Notice the embedded processing instructions?  They would be set
to call certain callback methods which could be used to provide
a common look and feel to all the docs.

The processing instruction would have the callback name (which
will be accessible via the JAR Services mechanism), and the
proper theme is preserved throughout the document.

It also means that certain things like the menu, tabs, content,
and tools can have the same logic but apply the specified
decorator (could be XSLTC, or could be something else).

The pipeline for this would be very simple:

<site:match pattern="*.html">
   <site:act name="choose-doc" source="{1}"/>
   <site:generate type="bxml" source="coco.xml"/>
   <site:serialize/>
</site:match>

It's been a while so I appologize if my sitemap logic is off.

But notice that there is no need for a transformer?

There is alot of work to make my vision happen, but it should be
much more natural for developers to work with than trying to write
a transformer to intercept certain logic.  The code that the developer
would have to write would be much more compact and readable as well.

To make this a reality, the XMLRepository needs to be modified to
allow temporary storage of XMLFragments, and the compiler needs to
be altered to allow for different compilation strategies (i.e.
optimize for fragments, etc.)

Anyway, hopefully you will see some advantages in the approach.

>> The decorator concept will allow us to set a series of SAX events
>> for a common object.  This will render the XSLT stage a moot point
>> as we can apply pre-styled decorators to the same set of objects.
> 
> 
> Isn't this what a translet (an xsltc-compiled XSLT stylesheet) was 
> supposed to be?

You would know better.  However what I was thinking of is something more
along the lines of this:

XMLDecorator
{
     transform( Object o, ContentHandler handler );
}

In a directory renderer callback I might have code like this:

DirectoryCallBack
{
     // exclude all the init code

     XMLFragment process( Properties props )
     {
         File dir = new File(props.getProperty("dir");
         CompressedFragment xml = new CompressedFragment();

         m_fileDecorator(dir, xml.contentHandler());

         return xml;
     }
}

The callback code is pretty simple.  I can easily create the callback,
and delegate to a delegator the actual representation of the object.
The object can be represented as XHTML directly, and it would be
embedded in the proper location.

> Anyway, I'm happy to see new approaches to xml generation being researched.
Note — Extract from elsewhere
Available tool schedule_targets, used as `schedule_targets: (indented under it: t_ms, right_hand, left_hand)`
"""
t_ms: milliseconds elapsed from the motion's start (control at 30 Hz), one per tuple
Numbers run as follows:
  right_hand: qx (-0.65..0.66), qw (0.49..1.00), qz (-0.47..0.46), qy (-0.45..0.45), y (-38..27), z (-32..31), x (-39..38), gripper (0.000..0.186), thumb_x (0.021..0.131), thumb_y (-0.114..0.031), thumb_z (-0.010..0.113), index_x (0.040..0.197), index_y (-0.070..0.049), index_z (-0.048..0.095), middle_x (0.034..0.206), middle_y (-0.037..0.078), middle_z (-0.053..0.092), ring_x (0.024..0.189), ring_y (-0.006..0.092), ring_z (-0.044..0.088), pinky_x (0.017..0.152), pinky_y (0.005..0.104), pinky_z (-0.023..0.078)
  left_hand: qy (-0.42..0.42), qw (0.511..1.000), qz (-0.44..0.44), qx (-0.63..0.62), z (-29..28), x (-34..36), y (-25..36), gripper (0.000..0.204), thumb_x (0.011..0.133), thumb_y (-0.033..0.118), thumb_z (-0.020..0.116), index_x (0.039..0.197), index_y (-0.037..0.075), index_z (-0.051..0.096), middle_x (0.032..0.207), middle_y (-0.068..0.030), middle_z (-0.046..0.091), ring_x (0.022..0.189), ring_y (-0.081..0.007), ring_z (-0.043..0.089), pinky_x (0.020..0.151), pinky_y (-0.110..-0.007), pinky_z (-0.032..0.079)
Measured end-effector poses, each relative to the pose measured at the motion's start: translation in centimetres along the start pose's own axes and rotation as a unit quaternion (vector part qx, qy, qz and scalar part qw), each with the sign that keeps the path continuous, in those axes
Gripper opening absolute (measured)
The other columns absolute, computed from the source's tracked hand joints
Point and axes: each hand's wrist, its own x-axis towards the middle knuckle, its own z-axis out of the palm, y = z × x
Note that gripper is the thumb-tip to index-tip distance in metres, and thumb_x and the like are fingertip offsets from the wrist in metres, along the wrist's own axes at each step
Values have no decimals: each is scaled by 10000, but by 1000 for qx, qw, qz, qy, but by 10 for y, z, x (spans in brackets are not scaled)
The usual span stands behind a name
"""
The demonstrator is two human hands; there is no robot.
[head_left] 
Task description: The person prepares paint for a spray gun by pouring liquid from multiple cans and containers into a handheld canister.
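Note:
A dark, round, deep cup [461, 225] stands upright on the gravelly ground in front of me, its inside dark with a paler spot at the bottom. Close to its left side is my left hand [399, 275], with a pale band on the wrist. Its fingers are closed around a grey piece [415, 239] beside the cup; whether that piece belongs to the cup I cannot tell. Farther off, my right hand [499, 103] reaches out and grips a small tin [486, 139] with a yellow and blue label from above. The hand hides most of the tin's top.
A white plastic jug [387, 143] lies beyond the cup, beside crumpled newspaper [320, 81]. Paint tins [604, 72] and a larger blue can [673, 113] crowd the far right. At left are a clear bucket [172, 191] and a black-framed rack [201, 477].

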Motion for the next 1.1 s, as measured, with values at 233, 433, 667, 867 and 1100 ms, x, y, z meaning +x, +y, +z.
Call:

I had the concept a long time ago, and I think it could fit quite well
in the Cocoon concept.  My goal is to replace XSP with a more programmer
friendly alternative--not to make Cocoon absolete.

Re: [RT:Long] Initial Results and comments (was Re: Compiling XML, and its replacement)

Posted by Stefano Mazzocchi <st...@apache.org>.

Berin Loritsch wrote:
> Stefano Mazzocchi wrote:
> 
>> I'll also be interested to see how different the performance gets on 
>> hotspot server/client and how much it changes with several subsequent 
>> runs.
> 
> 
> Well, with HotSpot client and a 15.4 KB (15,798 bytes) test document
> (my build.xml file), I got the following results:
> 
>      [junit] Parsed 873557 times in 10005ms
>      [junit] Average of 0.011453173633775472ms per parse
> 
> Compare that to a much smaller 170 bytes (170 bytes) test document:
> 
>      [junit] Parsed 16064210 times in 10004ms
>      [junit] Average of 6.227508231030347E-4ms per parse
> 
> 
> The two documents are at completely different complexities,
> but the ratio of results is:
> 
>      170b      .000623ms
>   --------- = -----------
>    15,800b      .0115ms
> 
> That's a size increase of 92.9 times
> 
> compared to a time increase of 18.5 times
> 
> 
> Times were comparable to Server Hotspot for this solution--although it
> was only run for 10 seconds.
> 
> Considering we have a 5:1 size to time scaling ratio, it would be
> interesting to see if it carries out to a much larger XML file--
> if only I had one.  If scalability was linear, then a 1,580,000
> byte file should only take .23 ms to parse.

Are you aware of the fact that any java method cannot be greater than 
64Kb of bytecode? And I'm also sure there is a limit on how many methods 
a java class can have.

So, at the very end, you have a top-size limit on how big your 
compiled-in-memory object can be.

> I also tried the test with the -Xint (interpreted mode only) option
> set, and there was no appreciable difference.  As best I can tell,
> this is largely because the code is already as optimized as it
> possibly can be.  This fits in line with your observations of unrolled
> "loops".

Yep.

> In this instance though, I believe that we are dealing with more than
> just "unrolled loops"  We are dealing with file reading overhead, and
> interpretation overhead.  Your *compressed* XML addresses the second
> issue, but in the end I believe it will behave very similarly to my
> solution.

Good point. But you are ignoring the fact that all modern operating 
systems have cached file systems. And, if this was not the case, it 
would be fairly trivial to implement one underneat a source resolver.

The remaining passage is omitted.